___ Data for this task

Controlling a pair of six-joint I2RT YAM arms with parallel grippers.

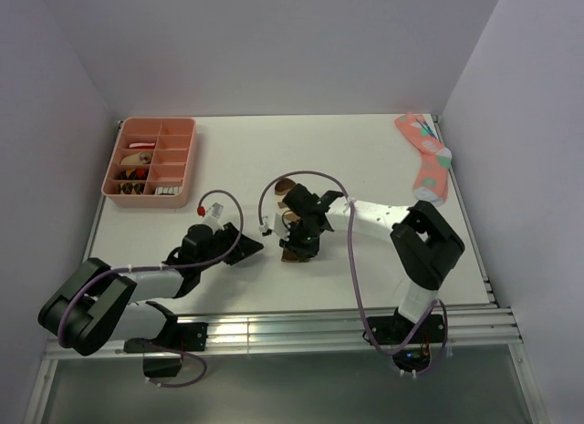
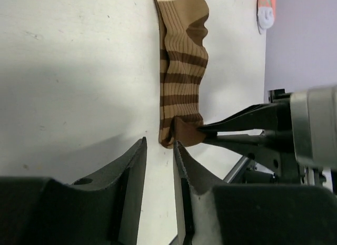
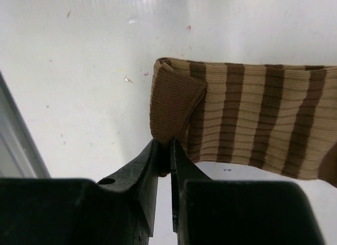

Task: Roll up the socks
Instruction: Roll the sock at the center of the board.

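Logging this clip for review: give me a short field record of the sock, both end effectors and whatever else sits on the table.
striped sock: flat on the table, dark brown end folded over
right end effector: shut on the folded end of the striped sock
left end effector: open, empty, just short of the same end
pink sock: far right corner, apart from both arms
tray: far left, some compartments filled

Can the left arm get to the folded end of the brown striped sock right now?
Probably yes. The left fingers stand slightly apart just short of the sock, at its folded end, with only bare table between. The right fingers pinch that end from the side, so room is tight.
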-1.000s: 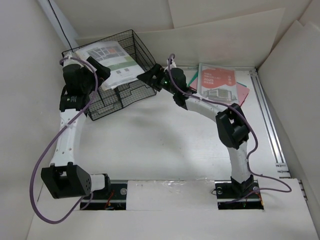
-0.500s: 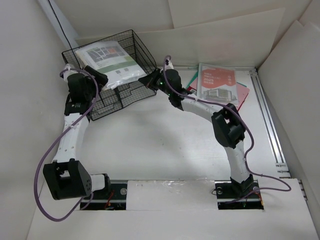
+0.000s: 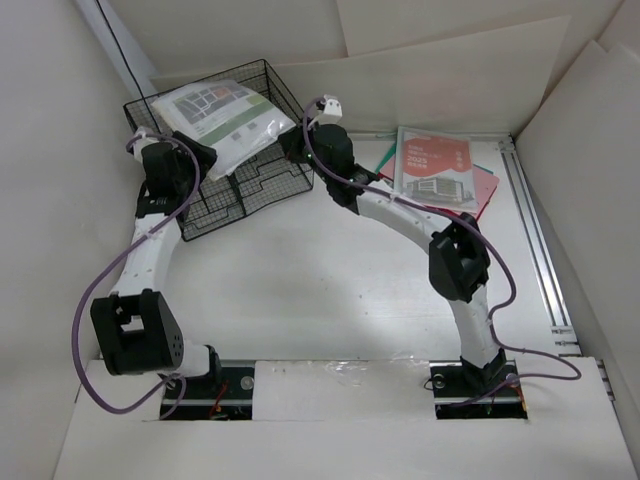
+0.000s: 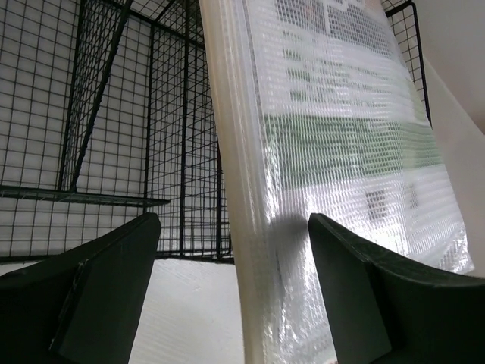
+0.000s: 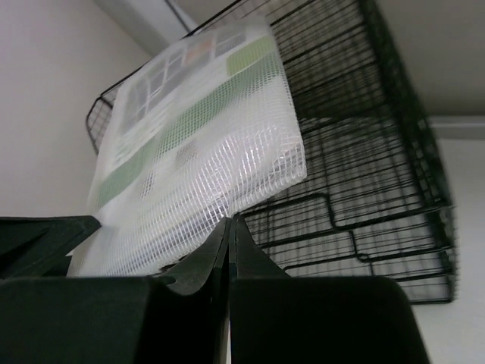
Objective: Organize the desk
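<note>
White mesh document pouch (image 3: 215,118) leans in black wire basket (image 3: 255,190), 11 o'clock on matte white desk (image 3: 300,280). Left gripper (image 4: 233,221) gaping wide; right gripper (image 5: 229,224) pinched closed at pouch edge. Red-white booklet (image 3: 433,165) on pink folder (image 3: 487,183), 1 o'clock, seemingly still unsorted

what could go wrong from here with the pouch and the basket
1. The pouch sits tilted on the basket, not flat inside, so it may slide off onto the desk.
2. The open left gripper has a finger on either side of the pouch's edge; pulling away could drag the pouch along.
3. The shut right gripper is at the pouch's lower edge, close to the wires; a push might snag or shift the basket.
</note>
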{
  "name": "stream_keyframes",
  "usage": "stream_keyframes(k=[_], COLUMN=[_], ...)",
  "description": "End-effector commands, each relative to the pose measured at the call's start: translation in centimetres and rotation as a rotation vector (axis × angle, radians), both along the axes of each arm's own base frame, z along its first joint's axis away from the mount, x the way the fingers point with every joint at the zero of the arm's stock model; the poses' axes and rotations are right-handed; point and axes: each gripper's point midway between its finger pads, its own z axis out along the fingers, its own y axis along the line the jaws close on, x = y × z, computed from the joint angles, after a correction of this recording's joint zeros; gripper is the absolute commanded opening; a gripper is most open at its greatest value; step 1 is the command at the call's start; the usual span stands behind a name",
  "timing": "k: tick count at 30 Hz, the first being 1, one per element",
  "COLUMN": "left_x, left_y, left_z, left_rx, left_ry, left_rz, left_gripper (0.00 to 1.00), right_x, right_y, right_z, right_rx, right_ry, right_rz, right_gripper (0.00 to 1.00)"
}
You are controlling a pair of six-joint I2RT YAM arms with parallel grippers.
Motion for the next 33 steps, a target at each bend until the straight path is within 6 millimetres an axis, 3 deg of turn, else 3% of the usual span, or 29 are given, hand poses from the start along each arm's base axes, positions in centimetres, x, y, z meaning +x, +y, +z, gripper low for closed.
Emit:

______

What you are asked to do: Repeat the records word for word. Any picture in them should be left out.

Exercise response:
Controlling a pair of six-joint I2RT YAM arms with parallel grippers.


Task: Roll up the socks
Instruction: Roll the sock at the center of the board.

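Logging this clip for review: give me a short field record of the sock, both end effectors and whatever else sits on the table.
striped sock: flat on the table, dark brown end folded over
right end effector: shut on the folded end of the striped sock
left end effector: open, empty, just short of the same end
pink sock: far right corner, apart from both arms
tray: far left, some compartments filled

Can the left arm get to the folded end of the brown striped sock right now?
Probably yes. The left fingers stand slightly apart just short of the sock, at its folded end, with only bare table between. The right fingers pinch that end from the side, so room is tight.
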-1.000s: 
-0.500s: 
+0.000s: 
+0.000s: 
+0.000s: 
Objective: Organize the desk
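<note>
White mesh document pouch (image 3: 215,118) leans in black wire basket (image 3: 255,190), 11 o'clock on matte white desk (image 3: 300,280). Left gripper (image 4: 233,221) gaping wide; right gripper (image 5: 229,224) pinched closed at pouch edge. Red-white booklet (image 3: 433,165) on pink folder (image 3: 487,183), 1 o'clock, seemingly still unsorted

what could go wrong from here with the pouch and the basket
1. The pouch sits tilted on the basket, not flat inside, so it may slide off onto the desk.
2. The open left gripper has a finger on either side of the pouch's edge; pulling away could drag the pouch along.
3. The shut right gripper is at the pouch's lower edge, close to the wires; a push might snag or shift the basket.
</note>
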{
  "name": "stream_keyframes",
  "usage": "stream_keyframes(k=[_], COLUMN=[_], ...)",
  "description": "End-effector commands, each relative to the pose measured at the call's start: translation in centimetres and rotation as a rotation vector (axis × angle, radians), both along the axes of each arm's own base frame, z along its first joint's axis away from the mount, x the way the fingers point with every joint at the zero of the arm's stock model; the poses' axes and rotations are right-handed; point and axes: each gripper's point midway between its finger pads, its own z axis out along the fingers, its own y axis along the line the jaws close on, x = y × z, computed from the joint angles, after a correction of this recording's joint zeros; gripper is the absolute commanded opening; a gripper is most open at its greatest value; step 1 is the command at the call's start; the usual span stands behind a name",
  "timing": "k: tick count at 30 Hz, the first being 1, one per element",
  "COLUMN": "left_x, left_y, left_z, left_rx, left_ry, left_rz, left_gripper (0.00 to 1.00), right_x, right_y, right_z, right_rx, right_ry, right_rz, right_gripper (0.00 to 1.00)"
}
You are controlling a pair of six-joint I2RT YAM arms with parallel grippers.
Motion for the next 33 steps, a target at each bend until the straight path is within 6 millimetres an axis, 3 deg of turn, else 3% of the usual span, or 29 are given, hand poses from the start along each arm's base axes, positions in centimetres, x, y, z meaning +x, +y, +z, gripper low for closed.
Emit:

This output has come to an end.